Uma reflexão que me é frequente é o nível de pensamento discursivo que temos. As pessoas que vem para a meditação sempre tem a impressão de que pensam “demais”. Esse adjetivo ‘demais’ apenas aponta que estamos passando de um certo ponto em que estariamos pensando ‘na medida certa’.
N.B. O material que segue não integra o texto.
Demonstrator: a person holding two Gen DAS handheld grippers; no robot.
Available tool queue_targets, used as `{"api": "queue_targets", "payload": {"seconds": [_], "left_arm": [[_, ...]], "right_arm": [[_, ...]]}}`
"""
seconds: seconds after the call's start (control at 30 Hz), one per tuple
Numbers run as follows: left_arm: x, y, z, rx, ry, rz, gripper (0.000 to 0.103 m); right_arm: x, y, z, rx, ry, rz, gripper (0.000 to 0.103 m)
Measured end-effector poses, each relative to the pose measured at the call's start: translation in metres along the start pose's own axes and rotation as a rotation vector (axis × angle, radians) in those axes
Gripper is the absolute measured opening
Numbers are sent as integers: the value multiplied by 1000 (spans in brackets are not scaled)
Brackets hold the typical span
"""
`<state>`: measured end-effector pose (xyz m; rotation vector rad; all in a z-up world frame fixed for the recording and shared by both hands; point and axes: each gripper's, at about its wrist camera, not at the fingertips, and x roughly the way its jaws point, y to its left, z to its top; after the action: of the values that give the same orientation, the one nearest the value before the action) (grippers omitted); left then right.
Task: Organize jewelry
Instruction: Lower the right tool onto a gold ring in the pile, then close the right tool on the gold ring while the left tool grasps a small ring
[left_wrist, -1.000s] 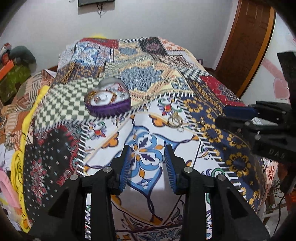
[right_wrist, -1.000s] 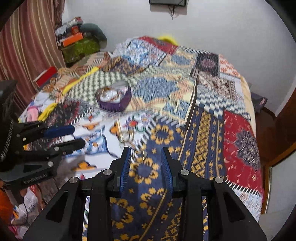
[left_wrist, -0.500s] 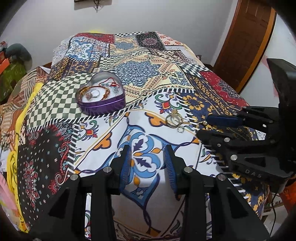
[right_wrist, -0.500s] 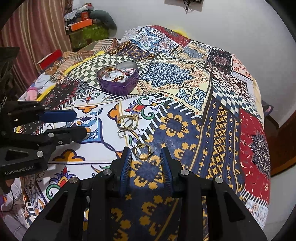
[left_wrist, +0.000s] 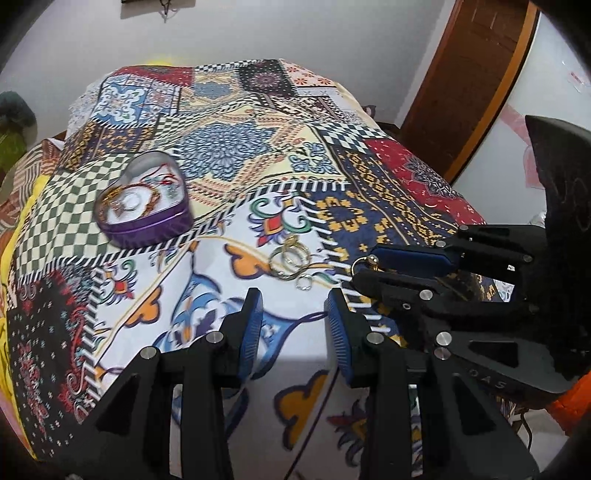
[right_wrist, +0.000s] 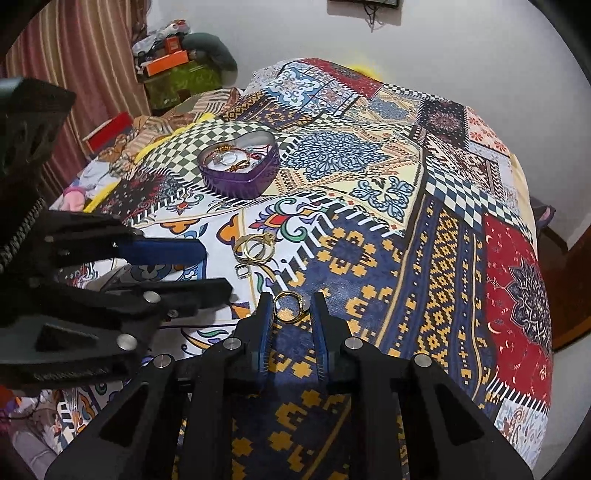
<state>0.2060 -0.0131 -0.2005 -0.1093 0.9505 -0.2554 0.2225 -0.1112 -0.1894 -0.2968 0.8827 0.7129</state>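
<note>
The tin at eleven o'clock already holds bracelets. The right gripper has its jaws nearly closed around a gold ring; the left gripper gapes, holding nothing. Several rings remain on the bedspread at ten o'clock.

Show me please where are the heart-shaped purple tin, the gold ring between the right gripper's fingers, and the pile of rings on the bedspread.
heart-shaped purple tin (right_wrist: 240, 182), right wrist view, on its front wall.
gold ring (right_wrist: 289, 306), right wrist view, on its band.
pile of rings (left_wrist: 290, 258), left wrist view, on the large gold hoop.
</note>
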Motion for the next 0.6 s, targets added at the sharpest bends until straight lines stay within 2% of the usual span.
{"api": "queue_targets", "payload": {"seconds": [0.17, 0.27, 0.43, 0.6], "left_arm": [[7, -5, 2, 13, -10, -16, 34], [10, -3, 5, -3, -12, -22, 28], [13, 3, 8, -34, -8, -17, 10], [10, 0, 5, -25, -21, 11, 8]], "right_arm": [[-6, -10, -3, 35, -14, 2, 18], [-8, -14, -4, 51, -21, 0, 18], [-14, -16, -6, 60, -35, -3, 18], [-21, -17, -4, 67, -50, -1, 18]]}}
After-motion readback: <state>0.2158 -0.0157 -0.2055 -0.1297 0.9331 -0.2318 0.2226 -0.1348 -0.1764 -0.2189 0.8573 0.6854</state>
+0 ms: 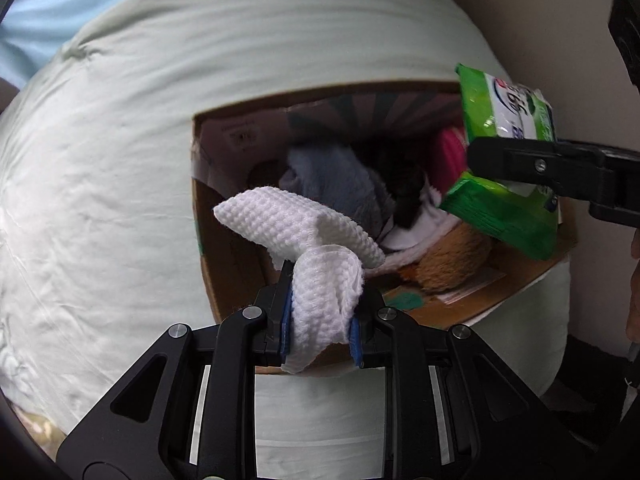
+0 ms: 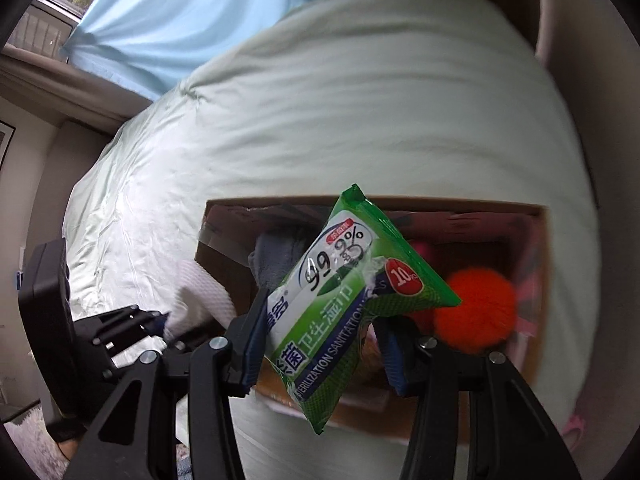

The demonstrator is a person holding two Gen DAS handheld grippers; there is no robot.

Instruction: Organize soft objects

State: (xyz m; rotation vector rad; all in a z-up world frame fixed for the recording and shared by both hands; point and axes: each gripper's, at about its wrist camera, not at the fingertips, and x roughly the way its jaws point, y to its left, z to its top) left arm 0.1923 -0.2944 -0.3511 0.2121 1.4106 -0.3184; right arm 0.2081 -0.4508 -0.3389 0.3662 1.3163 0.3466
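Pale-green bedding [image 2: 360,100] carries an open cardboard box [image 1: 224,248] of soft toys. Above it, our right gripper [image 2: 326,344] has its jaws clamped on a green wipes packet [image 2: 344,300]; our left gripper [image 1: 320,320] pinches a white cloth [image 1: 296,224].

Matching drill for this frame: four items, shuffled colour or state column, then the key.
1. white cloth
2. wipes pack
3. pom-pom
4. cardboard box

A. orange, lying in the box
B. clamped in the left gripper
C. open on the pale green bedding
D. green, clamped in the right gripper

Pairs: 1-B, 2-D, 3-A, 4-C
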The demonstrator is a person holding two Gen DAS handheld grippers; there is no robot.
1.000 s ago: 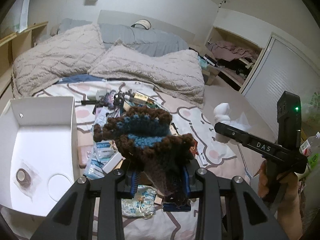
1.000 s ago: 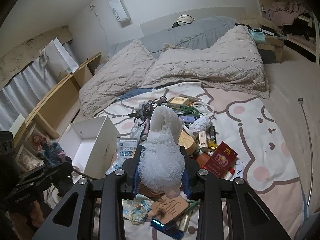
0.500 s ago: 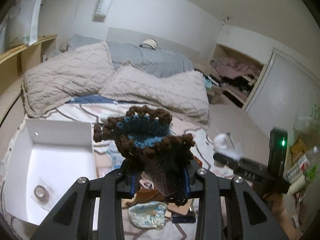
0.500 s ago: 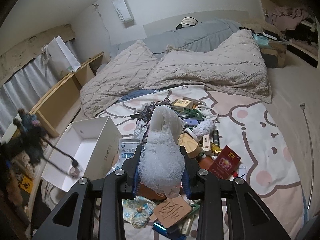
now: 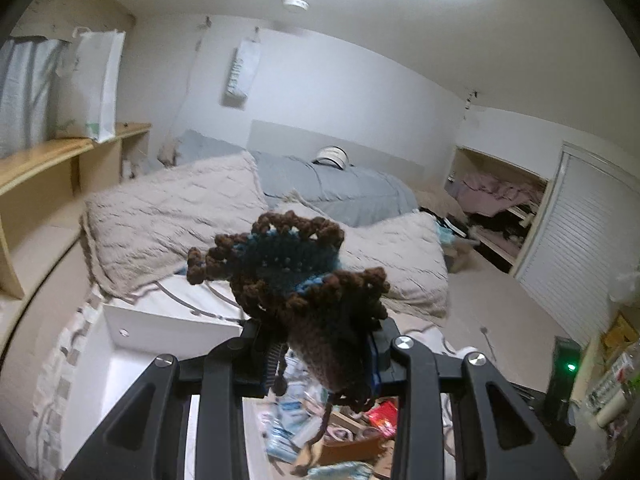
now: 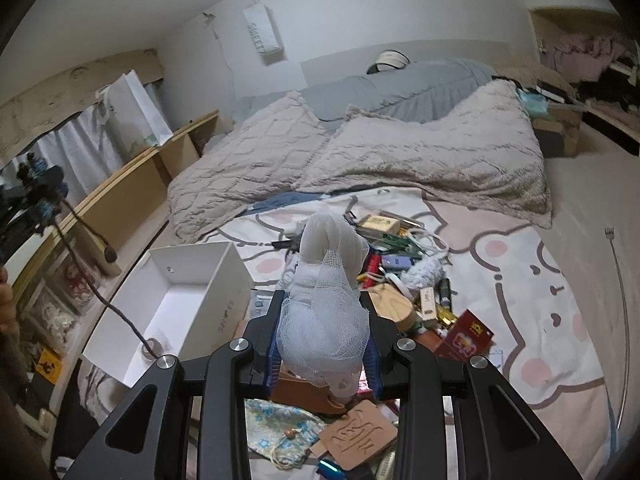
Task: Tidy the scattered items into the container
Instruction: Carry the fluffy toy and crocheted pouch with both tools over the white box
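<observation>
Left tool (image 5: 320, 354) is gripping a brown-and-blue crocheted piece (image 5: 292, 272), hanging above the white box (image 6: 188, 292) at nine o'clock on the bed (image 6: 540, 300). Right tool (image 6: 324, 344) is clamping a white mesh bundle (image 6: 328, 300) over the clutter pile (image 6: 404, 276) at center. Quilted pillows (image 6: 400, 168) are lying at twelve o'clock; wooden shelving (image 5: 48, 184) is lining the wall at nine.
</observation>
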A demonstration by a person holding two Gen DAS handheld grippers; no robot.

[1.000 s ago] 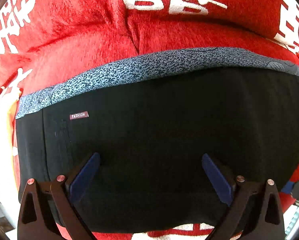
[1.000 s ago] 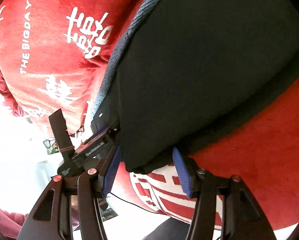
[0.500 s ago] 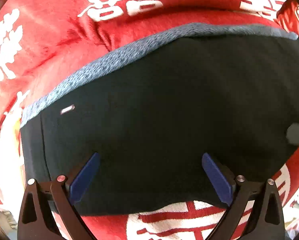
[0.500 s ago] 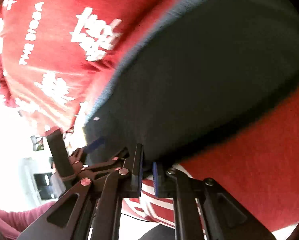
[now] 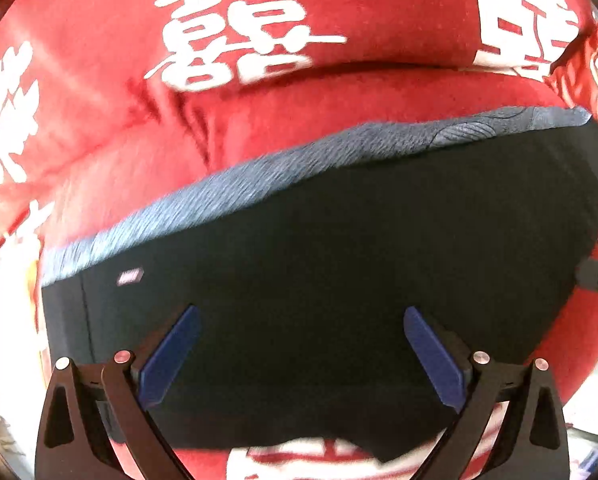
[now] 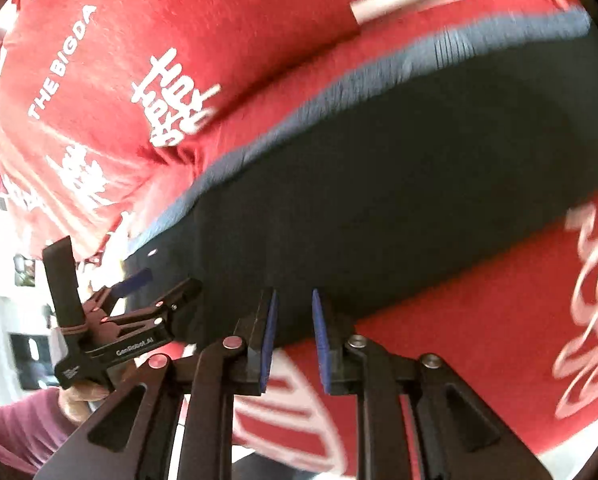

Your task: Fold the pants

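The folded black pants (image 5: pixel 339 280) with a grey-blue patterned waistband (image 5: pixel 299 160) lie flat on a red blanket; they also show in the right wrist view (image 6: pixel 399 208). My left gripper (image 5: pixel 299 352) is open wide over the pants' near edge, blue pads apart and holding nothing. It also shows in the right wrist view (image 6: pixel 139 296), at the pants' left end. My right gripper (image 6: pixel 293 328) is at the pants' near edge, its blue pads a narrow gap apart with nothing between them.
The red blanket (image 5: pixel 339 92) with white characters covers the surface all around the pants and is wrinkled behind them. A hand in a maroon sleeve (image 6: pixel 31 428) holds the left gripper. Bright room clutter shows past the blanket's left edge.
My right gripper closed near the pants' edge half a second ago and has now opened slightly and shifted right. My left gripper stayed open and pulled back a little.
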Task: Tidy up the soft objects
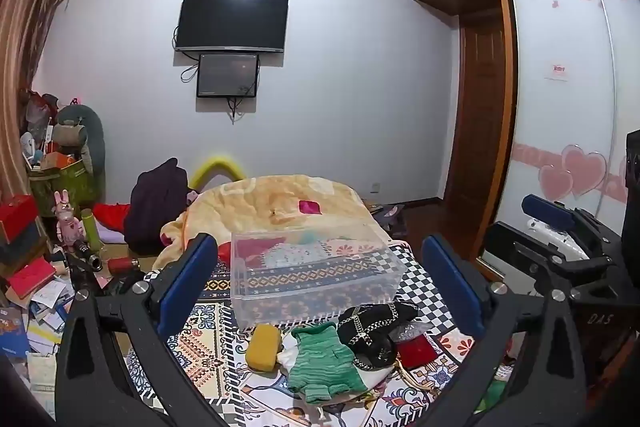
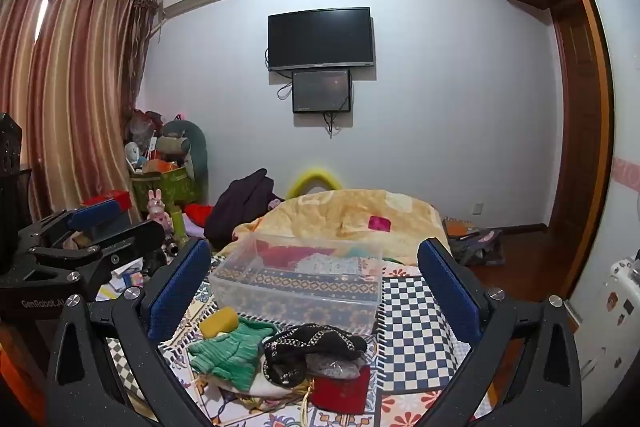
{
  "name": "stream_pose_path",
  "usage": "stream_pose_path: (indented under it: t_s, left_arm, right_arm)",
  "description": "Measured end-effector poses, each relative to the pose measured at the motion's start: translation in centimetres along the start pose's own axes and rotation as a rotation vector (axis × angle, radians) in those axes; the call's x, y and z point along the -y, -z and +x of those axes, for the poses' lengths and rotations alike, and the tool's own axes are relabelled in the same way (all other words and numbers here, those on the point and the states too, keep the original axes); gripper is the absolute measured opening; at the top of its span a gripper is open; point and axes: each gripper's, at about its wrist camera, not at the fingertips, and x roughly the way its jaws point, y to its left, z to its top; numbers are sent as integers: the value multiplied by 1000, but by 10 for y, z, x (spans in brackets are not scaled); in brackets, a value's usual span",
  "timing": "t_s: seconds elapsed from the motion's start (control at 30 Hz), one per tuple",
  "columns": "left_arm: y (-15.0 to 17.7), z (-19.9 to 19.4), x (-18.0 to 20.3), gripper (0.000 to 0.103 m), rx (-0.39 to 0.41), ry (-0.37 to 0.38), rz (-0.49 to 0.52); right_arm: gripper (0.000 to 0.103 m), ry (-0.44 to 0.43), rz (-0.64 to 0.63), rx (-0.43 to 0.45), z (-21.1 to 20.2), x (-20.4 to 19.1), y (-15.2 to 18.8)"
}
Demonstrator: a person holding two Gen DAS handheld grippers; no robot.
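"GenRobot.AI" on the left gripper (image 2: 86,239) body, "DAS" on the right gripper (image 1: 560,227) arm.

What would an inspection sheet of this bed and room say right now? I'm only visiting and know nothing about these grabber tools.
Surface: patterned bedspread, yellow blanket heaped at the far end.
Job's things: clear plastic bin, apparently empty; in front of it a yellow sponge, green knit garment, black chain-trimmed item and red pouch, heaped together.
Clutter: boxes, papers and a pink rabbit toy left of the bed.
Grippers: left gripper and right gripper both open, holding nothing.
Cables: cords hanging under the wall TV.
Surroundings: curtain, wardrobe.
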Motion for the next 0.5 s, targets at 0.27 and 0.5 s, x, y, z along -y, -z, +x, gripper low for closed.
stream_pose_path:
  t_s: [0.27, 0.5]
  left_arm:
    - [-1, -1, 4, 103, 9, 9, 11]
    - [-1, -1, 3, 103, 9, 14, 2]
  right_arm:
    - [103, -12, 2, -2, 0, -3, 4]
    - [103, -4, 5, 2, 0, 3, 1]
Um parêntesis aqui se faz necessário. Uma das minhas reflexões que leva ao tema é o nível de pensamento intelectual que temos. Eu sempre fui apaixonado por livros, até mesmo passei do ponto. Mas isso moldou muito a minha personalidade e a minha maneira de resolver, ou criar, problemas.
Nos tempos modernos somos expostos a um nível de informações e estudo sem precedentes na espécie humana. Pouco mais de 100 anos atrás algo como 90% da população mundial devia ser analfabeta. Quem já viu uma criança se alfabetizando pôde notar a quantidade de esforço e consistência por anos para essa criança começar a ler. E depois temos as matérias mais avançadas até o segundo grau, da faculdade, até o mestrado. De alguma maneira nosso cérebro parece ter se adaptado, mas ainda estamos fora das condições biológicas ditadas pelo nosso corpo.
A busca por exercício, socialização offline, etc. são coisas que tentam apontar para o que seria uma condição mais próxima do natural de nossas determinações biológicas.
Será que índios na floresta pensam demais? Esse é um estudo para ser feito ainda. Mas é bem claro que estamos puxando ao limite nossa capacidade de pensar ao ponto que nos machuca. Escravos e servos nos feudos medievais podiam não pensar se bem quisessem. Podiam ter muitas dores nas costas, mas com certeza ainda estavam melhores que nós nas dores de cabeça.
Vamos fazer yoga, observar a respiração, isso nos faz vir para o corpo, como nos recomendam os professores. Isso é o contraponto aos nossos pensamentos. Mas o contrário também pode ser verdade. Sempre pensei, refletindo nos monges de cidade na Tailândia: jovens, muitas vezes da área rural, analfabetos ou com educação pobre, entram para um mosteiro, e com muito sacrifício se transformam em escolásticos. Esse é o caminho deles.
Ajahn paññavado comentou certa vez que as pessoas não entendiam o caminho do meio, que na verdade era sobre balancear as coisas, se cai para a esquerda puxamos para a direita, ou algo assim. Por isso um ideal é uma ideia vaga, mas o senso de equilibro costuma ser paupável.
Assim vamos tateando e sentindo o caminho.